If I wanted to start cdh_5.5.1_test, I would set export CDH_VERSION=5.5.1_test, or if I wanted to start the secure 5.4.8 version, I would set export CDH_VERSION=s5.4.8.

If you start the VM, and want to browse to the Namenode WebUI, for example, you can use your normal web browser and goto http://192.168.33.6:50070. Another idea is to set the hostname standalone to 192.168.33.6 in your hosts file.

Components

The following componets are installed on the VM, and I've tested them in some way:

  • HDFS
  • YARN
  • Hive Metastore in Mysql
  • Hive
  • Hiveserver2
  • Oozie (database in Mysql)
  • HBase
  • Solr
  • Sqoop (with the Mysql driver installed)
  • Zookeeper
  • Hue
  • MIT Kerberos (if running secured)
  • Mysql - root password is root123

Limitations

  • You cannot run two Hadoop boxes at the same time
  • The secondary namenode isn't configured, so checkpoint won't happen
  • Anything related to HA is obviously not avaiable
  • RPMs are used to install Hadoop - not parcels
  • Cloudera Manager is not used or installed
  • I have seen problems when logged into a VM access the 192.168.33.x IP addresses in the hosts web browser. There is probably something that can be changed in the VPN settings, but I have not looked into it.

Cloudera Manager

This box boots a small cluster of VMs that you can then use to setup a cluster with Cloudera Manager. It creates the following hosts:

  • cm - IP 192.168.33.20, 3GB RAM
  • node1 - IP 192.168.33.21, 2GB RAM
  • node2 - IP 192.168.33.22, 2GB RAM
  • node3 - IP 192.168.33.23, 2GB RAM

On a machine with 16GB RAM, this setup works OK, but if you want to run a cluster with lots of services, you will probably find 2GB for the nodes is not enough. If you edit the vagrant file, you can tweak the RAM per node and the number of nodes booted.

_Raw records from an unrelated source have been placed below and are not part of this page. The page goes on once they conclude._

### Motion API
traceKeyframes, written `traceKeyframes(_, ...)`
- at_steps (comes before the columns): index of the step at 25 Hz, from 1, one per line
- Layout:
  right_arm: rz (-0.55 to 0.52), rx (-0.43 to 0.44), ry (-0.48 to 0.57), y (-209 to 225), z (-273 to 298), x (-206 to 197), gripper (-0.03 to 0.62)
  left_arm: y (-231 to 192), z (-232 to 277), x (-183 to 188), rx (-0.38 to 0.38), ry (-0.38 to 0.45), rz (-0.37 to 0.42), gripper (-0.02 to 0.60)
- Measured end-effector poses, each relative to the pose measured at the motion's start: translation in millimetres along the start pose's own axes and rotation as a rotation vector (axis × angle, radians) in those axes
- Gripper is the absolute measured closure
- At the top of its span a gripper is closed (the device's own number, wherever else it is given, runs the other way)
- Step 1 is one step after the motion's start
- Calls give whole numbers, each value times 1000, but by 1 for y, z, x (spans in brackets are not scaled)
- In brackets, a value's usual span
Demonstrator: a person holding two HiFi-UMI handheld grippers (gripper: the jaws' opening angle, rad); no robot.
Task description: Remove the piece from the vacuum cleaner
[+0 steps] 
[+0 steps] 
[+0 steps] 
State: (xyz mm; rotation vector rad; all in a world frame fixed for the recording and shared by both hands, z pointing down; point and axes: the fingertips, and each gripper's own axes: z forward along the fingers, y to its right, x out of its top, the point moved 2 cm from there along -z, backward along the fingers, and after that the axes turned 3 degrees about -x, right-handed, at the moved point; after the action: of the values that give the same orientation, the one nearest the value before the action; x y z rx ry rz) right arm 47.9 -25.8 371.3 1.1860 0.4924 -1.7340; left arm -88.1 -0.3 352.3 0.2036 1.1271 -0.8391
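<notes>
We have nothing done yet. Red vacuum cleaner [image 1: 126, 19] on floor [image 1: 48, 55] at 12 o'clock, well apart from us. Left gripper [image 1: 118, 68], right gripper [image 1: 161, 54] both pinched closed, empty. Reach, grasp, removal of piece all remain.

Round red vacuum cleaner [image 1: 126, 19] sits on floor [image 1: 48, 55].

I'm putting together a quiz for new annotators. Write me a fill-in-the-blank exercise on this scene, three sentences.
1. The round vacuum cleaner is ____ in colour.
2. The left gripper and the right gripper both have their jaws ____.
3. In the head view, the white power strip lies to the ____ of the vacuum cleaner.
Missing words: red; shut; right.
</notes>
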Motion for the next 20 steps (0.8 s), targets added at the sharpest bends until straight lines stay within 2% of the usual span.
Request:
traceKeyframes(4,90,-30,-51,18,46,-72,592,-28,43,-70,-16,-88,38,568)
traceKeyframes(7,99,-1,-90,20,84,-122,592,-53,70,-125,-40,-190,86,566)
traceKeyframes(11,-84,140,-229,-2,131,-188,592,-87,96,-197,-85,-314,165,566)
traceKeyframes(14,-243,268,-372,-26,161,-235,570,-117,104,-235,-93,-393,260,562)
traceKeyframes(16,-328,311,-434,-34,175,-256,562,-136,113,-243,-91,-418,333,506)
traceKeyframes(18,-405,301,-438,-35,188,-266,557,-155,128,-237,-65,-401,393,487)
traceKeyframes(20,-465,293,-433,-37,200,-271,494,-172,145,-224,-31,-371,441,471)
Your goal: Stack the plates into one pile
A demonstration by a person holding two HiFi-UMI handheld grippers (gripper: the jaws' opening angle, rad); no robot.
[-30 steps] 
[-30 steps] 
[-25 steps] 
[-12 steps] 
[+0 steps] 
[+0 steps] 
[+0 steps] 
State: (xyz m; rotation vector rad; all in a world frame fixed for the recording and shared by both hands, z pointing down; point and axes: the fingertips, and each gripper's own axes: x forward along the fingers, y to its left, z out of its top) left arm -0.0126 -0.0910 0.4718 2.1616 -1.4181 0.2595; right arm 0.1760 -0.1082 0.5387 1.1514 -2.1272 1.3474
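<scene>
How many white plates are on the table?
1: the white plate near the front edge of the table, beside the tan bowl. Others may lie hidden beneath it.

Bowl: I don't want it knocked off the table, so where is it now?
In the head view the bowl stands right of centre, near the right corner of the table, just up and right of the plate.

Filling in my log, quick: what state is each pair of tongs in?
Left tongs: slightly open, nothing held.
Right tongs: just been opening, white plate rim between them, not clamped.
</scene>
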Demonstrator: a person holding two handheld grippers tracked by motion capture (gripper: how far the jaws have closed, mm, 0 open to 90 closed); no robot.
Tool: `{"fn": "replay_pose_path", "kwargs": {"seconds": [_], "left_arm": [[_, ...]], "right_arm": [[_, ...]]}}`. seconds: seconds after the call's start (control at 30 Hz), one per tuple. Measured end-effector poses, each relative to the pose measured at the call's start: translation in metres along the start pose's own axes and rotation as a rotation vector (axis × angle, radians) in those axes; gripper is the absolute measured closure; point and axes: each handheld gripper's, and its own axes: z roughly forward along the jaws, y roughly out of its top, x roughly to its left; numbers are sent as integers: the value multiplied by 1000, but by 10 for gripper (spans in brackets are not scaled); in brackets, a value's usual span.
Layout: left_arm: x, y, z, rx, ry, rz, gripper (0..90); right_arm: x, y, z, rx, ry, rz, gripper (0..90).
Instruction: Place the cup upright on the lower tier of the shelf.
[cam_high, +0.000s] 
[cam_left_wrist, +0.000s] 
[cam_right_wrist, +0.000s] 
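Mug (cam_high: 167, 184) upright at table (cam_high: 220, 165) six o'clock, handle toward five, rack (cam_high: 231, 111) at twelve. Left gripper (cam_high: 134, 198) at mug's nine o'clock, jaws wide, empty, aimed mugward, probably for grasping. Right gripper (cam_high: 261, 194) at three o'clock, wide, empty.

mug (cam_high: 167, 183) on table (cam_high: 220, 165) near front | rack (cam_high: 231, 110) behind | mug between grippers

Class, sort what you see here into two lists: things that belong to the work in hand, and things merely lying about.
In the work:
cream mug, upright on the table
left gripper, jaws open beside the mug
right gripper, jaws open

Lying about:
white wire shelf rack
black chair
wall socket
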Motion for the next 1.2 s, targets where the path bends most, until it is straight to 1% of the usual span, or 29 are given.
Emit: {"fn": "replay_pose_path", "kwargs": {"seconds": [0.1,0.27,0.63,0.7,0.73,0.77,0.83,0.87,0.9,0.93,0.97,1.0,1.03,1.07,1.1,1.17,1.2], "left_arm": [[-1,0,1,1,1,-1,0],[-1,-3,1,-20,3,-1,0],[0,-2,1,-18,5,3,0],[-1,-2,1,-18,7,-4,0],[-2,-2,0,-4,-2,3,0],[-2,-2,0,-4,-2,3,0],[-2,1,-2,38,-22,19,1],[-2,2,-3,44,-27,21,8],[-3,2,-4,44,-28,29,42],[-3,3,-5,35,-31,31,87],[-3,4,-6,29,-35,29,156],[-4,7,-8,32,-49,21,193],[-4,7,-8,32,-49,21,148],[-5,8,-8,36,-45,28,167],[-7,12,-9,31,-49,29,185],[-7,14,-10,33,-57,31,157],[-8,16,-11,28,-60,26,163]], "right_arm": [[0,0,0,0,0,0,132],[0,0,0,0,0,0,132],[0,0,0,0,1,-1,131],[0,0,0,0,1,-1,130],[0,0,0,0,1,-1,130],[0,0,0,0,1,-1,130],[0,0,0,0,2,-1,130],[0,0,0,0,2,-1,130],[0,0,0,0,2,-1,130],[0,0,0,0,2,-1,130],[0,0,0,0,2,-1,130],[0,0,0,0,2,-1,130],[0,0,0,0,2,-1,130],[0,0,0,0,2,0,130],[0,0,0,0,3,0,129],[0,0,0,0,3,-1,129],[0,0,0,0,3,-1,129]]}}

Cloudera Manager is installed on the cm host. You can control the version of CM installed by specifying the version in the CM_VERSION environment variable, eg:

$ export CM_VERSION=5.5.2

The default version if 5.5.2. Similar to the Hadoop box, you can also pass an additional name to the group of VMs, allowing you to build several clusters at the same version, eg:

$ export CM_VERSION=5.5.2_cluster1
$ export CM_VERSION=5.5.2_testabc

After the install completes, point your browser at http://192.168.33.20:7180 and login with admin/admin. You can then use CM to add the hosts and install the cluster. Note that Java is installed on all the hosts, so you don't need to install the Oracle JDK when installing the cluster.

Vagrant ssh

In a single machine environment, running vagrant ssh will log you into the machine. In a multi-machine environment, you need to specify the machine you want to log onto. To avoid this, the cm host is configured as the primary machine, so if you run vagrant ssh you will log into the cm host. Then you can get to the other hosts with ssh node2 (password is vagrant). If you want to go directly to a node other than cm, you need to run vagrant ssh cm_5.5.2_node1 which is not very convenient.

Kerberos

Kerberos is installed onto all the hosts, with the KDC running on cm. If you want to kerberize a cluster built with CM, simply follow the wizard in CM. You should use 'cm' as the KDC host, 'EXAMPLE.COM' as the realm and 'root/admin@EXAMPLE.COM', password 'vagrant' When it asks for a principal with admin priviledges.

There is a simple user principal vagrant@EXAMPLE.COM created too, witha a password of vagrant.

Cluster (Hadoop Cluster)

This is still under development - the aim is to get it to a point where you can start a real distributed cluster across 5 VMs - one as the master node (Namenode, Resource Manager, Hive Metastore etc) and 4 datanodes. Ideally it should allow the Hadoop version to be selected in the same way as the Hadoop box, and allow it to be secured or unsecured.

Right now, it will only start unsecured CDH 5.5.1 on a couple of nodes. I will update this section with more information when the 'Cluster' box is ready to be used by anyone except me.

Oracle

This box requires a different base box which is not published anywhere right now, and so cannot really be used.

This startups up a VM running Oracle 12cR1 on IP address 192.168.33.8, with 1792MB RAM. No puppet modules are installed, as Oracle is pre-installed on the base box. The best wa to use it is to switch to the Oracle user and connect to Oracle as sysdba, then create whatever you need.